Agbaje sits on the board of other organisations including Oakwood Park Ltd., Atlantic Hall Secondary School in Epe, Lagos, the Jimi Agbaje Outreach (a foundation set up to help the poor) and has served as business mentor at Fate Foundation.
==Political career==
In a 2013 interview with The Punch, Agbaje said that his entry politics was prompted by the annulment of the Moshood Abiola presidential election: "I saw the annulment as a personal insult and an assault on the Nigerian people. This led to my first entry into what I would call activism, working with other concerned professionals such as Prof. Pat Utomi, Dr Ayo Ighodaro, Asue Ighodalo, Billy Lawson, Oby Ezekwesili, Tola Mobolurin and Hassan Odukale."

Based on his affiliation with Afenifere, Jimi Agbaje joined the Action Congress (AC), his first political party. In 2007, after initially seeking the AC's gubernatorial ticket, he left to join the Democratic People's Alliance (DPA). He was among the 11 aspirants that defected from the AC following allegations that Governor Bola Tinubu had already chosen his preferred successor before the party primaries.

Agbaje contested the 2007 Lagos State gubernatorial election on the DPA platform, against Musiliu Obanikoro of the Peoples Democratic Party (PDP) and Femi Pedro of the Labour Party (LP), but lost to Babatunde Raji Fashola of the AC.

He left the DPA in 2011 and joined the PDP following the deregistration of DPA by the Independent National Electoral Commission (INEC).

On 29 October 2014, he formally declared his intention to contest the 2015 Lagos gubernatorial elections by picking up the PDP nomination form. On 8 December 2014, he emerged as the party’s candidate defeating Musiliu Obanikoro, a former Minister of State for Defence.

In October 2018, Agbaje again secured the PDP's ticket defeating Adedeji Doherty, but lost to Babajide Sanwo-Olu of the All Progressives Congress (APC), in the gubernatorial election held on 9 March 2019.

==Professional positions ==
He has held various professional positions, including:
- National Secretary Nigerian Association of General Practice (1987–1990)
- National Chairman of Nigerian Association of General Practice Pharmacists (1990–1993)
- Chairman of the Pharmaceutical Society of Nigeria (1994–1997)
- Chairman of the 1994 National Conference Planning Committee of the Pharmaceutical Society of Nigeria.

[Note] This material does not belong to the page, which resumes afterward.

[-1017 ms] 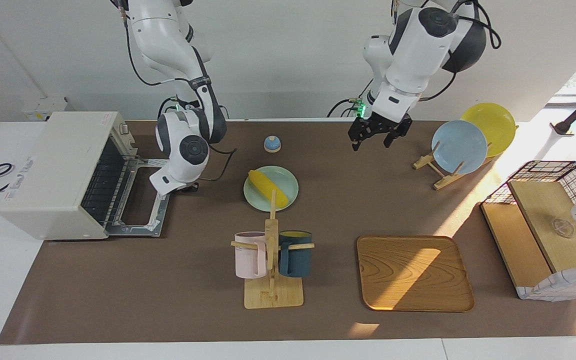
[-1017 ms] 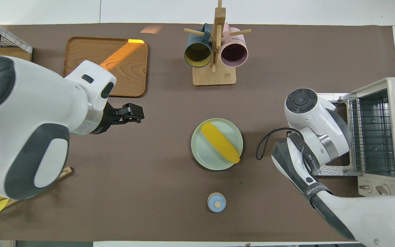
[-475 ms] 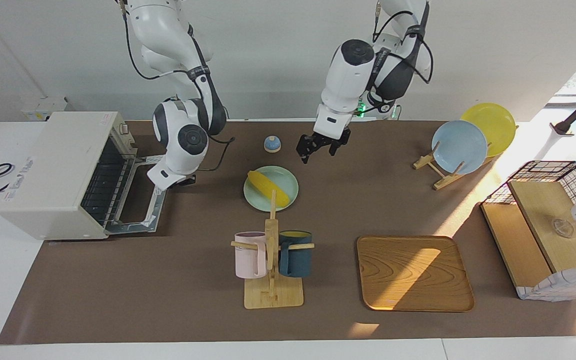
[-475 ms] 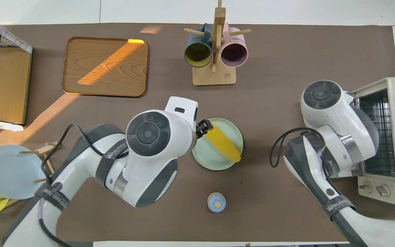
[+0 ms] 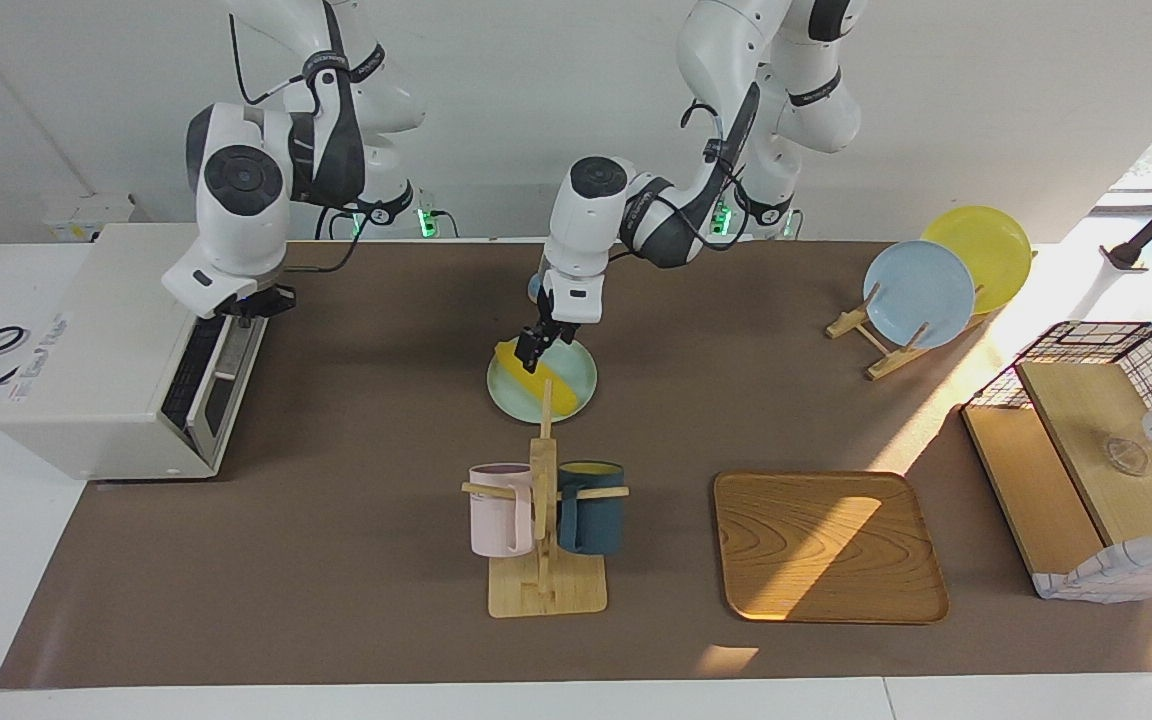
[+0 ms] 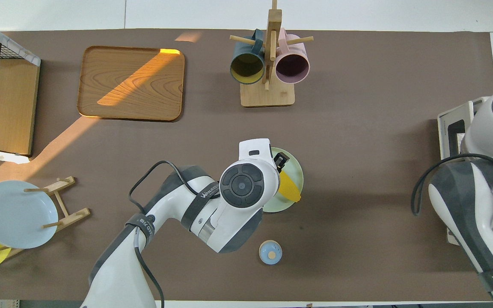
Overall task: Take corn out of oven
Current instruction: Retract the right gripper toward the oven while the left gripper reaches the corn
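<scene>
Two changes stand out since a second ago, and both touch the task. On the counter (image 5: 336, 560), the oven (image 5: 106, 340) sits at nine o'clock in the facing view. Its glass door (image 5: 221, 375), which lay flat open a second ago, now stands swung up almost shut. The right end effector (image 5: 258, 300) is at the door's top edge, its fingers pressed together; whether they pinch the handle or only push it I cannot tell.

The left arm has crossed from the plate rack's end of the counter to the middle. Its left end effector (image 5: 530, 350) now hangs low over the pale green plate (image 5: 581, 365) with fingers spread. It sits at the ten o'clock end of the corn (image 5: 561, 393); contact cannot be read.

That corn lies on the plate, slanting from ten to four o'clock in the facing view, well apart from the oven. By my reading it is already out of the oven, so closing the door looks like tidying up, and the left arm seems set to grasp the cob.
</scene>
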Robot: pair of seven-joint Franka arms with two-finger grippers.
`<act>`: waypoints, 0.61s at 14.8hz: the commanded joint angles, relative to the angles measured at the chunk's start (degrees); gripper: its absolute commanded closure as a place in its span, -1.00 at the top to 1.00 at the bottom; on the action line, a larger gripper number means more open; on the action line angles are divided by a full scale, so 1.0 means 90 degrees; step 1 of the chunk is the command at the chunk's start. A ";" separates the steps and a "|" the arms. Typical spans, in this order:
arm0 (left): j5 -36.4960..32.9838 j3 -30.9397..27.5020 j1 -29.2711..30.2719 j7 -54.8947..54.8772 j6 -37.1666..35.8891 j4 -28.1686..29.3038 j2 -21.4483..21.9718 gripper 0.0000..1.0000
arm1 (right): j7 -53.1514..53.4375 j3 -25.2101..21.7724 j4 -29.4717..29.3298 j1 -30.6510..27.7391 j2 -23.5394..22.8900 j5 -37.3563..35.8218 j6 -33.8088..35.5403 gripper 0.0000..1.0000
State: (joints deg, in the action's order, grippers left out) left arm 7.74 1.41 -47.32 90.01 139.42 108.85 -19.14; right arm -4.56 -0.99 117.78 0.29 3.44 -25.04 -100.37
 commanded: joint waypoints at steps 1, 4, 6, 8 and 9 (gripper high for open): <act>0.0009 -0.0166 -0.0094 0.0709 -0.0002 -0.0355 -0.0217 1.00 | -0.0284 0.0022 0.0087 -0.0139 0.0212 -0.0030 0.0174 -1.00; -0.0127 -0.0224 -0.0104 0.1335 0.0007 -0.0765 -0.0626 1.00 | -0.0508 0.0022 -0.0613 -0.0130 0.0593 0.0932 0.1041 -0.85; -0.0167 -0.0225 -0.0104 0.1346 -0.0032 -0.0786 -0.0627 1.00 | -0.0499 0.0012 -0.1248 -0.0130 0.0643 0.1492 0.1599 -0.56; -0.0187 -0.0225 -0.0094 0.1356 0.0046 -0.0747 -0.0744 1.00 | -0.0499 0.0022 -0.1553 -0.0139 0.0623 0.1921 0.1679 0.03; -0.0187 -0.0225 -0.0104 0.1366 0.0085 -0.0737 -0.0774 1.00 | -0.0470 0.0022 -0.1602 -0.0139 0.0623 0.2281 0.1611 0.63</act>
State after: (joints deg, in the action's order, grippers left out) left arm 7.16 0.21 -47.39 100.74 139.69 103.18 -24.53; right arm -7.46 -0.98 105.54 -0.35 10.22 -9.40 -86.14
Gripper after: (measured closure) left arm 0.000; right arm 0.705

==Awards and fellowships==
- Merit Award Winner (MAW), Pharmaceutical Society of Nigeria (Lagos State chapter)
- Fellow, Pharmaceutical Society of Nigeria (FPSN)
- Fellow, West African Post Graduate College of Pharmacists (FPCPharm)

==Personal life==
Agbaje is married to Abiola Agbaje (née Bankole), a lawyer, and they are said to have met as students at the University of Ife (now Obafemi Awolowo University). They have three children.